BUCHAREST, OCTOBER 2008
A MILLION GOOD WORKERS NEEDED
While much of the world is facing recession and jobs are being lost, one European country is in desperate need of hundreds of thousands of workers. Since Romania joined the European Union in 2007 more than two million people have left to earn higher wages in wealthier European countries. One of the hardest hit industries is construction which has lost about half a million skilled workers.
The voice of Pierro Francisci rose above the clatter of drilling on
the floor of the construction site far below. Carved deep into the ground
of a Bucharest suburb was the vast foundation chamber of what should
eventually become a high-rise office block.
It should also have been crawling with about a hundred construction
workers. Instead there was just a cluster of men carving out the elevator
shaft which at present looked like a prehistoric insect, with twisted
brown metal girders rising out of the grey half-built concrete blocks.
"Has anybody actually sat down and worked out how many people
are needed to build the infrastructure of this country?" said Mr
Francisci, gesticulating in frustration. "It needs motorways, bridges,
airports, railways, and look at this."
Mr Francisci is an Italian businessman with plans to build houses and
office blocks throughout Romania - if he can find anyone to do it.

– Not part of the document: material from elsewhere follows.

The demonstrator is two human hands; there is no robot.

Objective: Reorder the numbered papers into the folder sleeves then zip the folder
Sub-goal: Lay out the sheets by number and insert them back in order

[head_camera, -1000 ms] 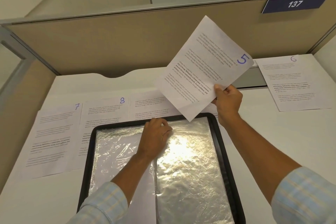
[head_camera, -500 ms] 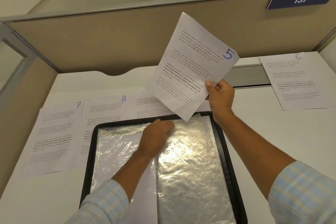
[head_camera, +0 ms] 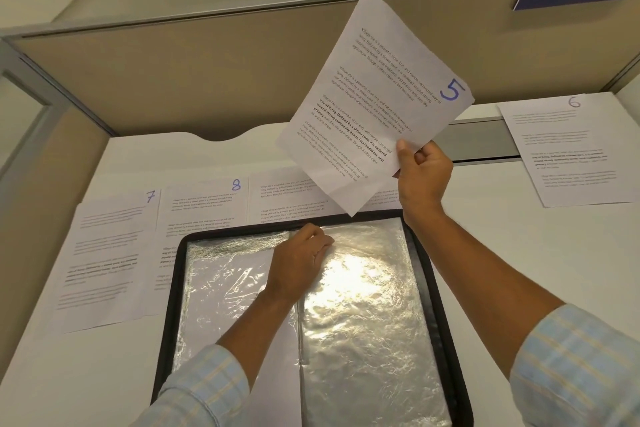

His
guest at the building site was Adriana Eftime, the head of a building
trade federation. Her luckless task is to try to persuade the government
to issue thousands of entry permits to foreigners on the grounds that
hundreds of thousands of Romanian constructions workers have left the
country for better wages elsewhere in Europe. So far she's failing.
"I asked them just for 60,000," she explained, "but
they wouldn't have it. They said they'd look maybe at 10,000."
"Well, all I can say," said Mr Francisci, "is that if
things keep going this way, we'll have to close down."
He took us down a rickety wooden ladder to the floor. We walked across
to where the work was going on and he introduced us to Rajinder Singh
Bansal, a carpenter from Delhi - one of a half a dozen Indians who had
been allowed in. But Rajinder said he might have to leave when their
permits run out and go back to a job in India that paid a fraction of
the wages. Mr Francisci had lists of applicants from India, Vietnam
and the Philippines whom he wanted to sponsor, but the government wasn't
letting him.
"It's the European Union," he complained. "Without papers,
without money, without any job, anyone can just leave for Italy, France,
Germany and we are left with no-one because no-one wants to come from
those rich countries to work here. So we need to bring them in from
the poorer countries, and we're not allowed to."
Romania's conundrum lies at the heart of how a developing country,
with much of its infrastructure broken down, should modernise. China,
for example, that's routinely building airports, rail links and motorways,
has a vast workforce of its own to call upon. Dubai, that glittering
economic engine of the Gulf, imports so many workers that they make
up more than 80 per cent of the entire population.
Romania, it seems, doesn't quite know what to do. Since joining the
European Union in 2007, more than two million people - or ten per cent
of the whole population - have left for richer parts of Europe.
Meanwhile, just about everything needs fixing. You don't have to go
far to see dirt tracks and donkey carts. Three million buildings need
to be renovated to make them secure against earthquakes. The ring road
carrying huge articulated trucks is no wider than a two lane country
road in places.
There are only about 200 miles of motorway, and half of that was built
during Communist times - just as the massive palatial parliament complex
- apparently the biggest government building in the world - was put
up in a just a few years by the dictator Nicolae Ceausescu. But those
were Cold War days and he had no problems in getting builders.
Government officials say privately that they don’t want to flood Romania
with foreign workers because it may lead to race problems. The public
position is that it wants to attract back those workers who have left.
But it's not only the modernisation of a nation that’s suffering. Vlad
Radu, an engineer, asked me up to his family's apartment in the early
evening -just as the washing machine was beginning a cycle.
After a few minutes, white foam bubbled out of the drain in the bathroom,
seeping across the floor like a creature in a horror movie. Everytime
the washing machine is on, either Vlad or Claudia his wife, has to keep
watch to ensure the apartment doesn't flood.
"Back in the old days," said Vlad, "We would just call
the building maintenance department and someone would fix it. But this
problem has been with us now for three years. We've tried everything."
So as the financial crisis brings unemployment, for European Union
citizens at least, there are vacancies in Romania - plumbers, of course,
and jobs for some half a million construction workers.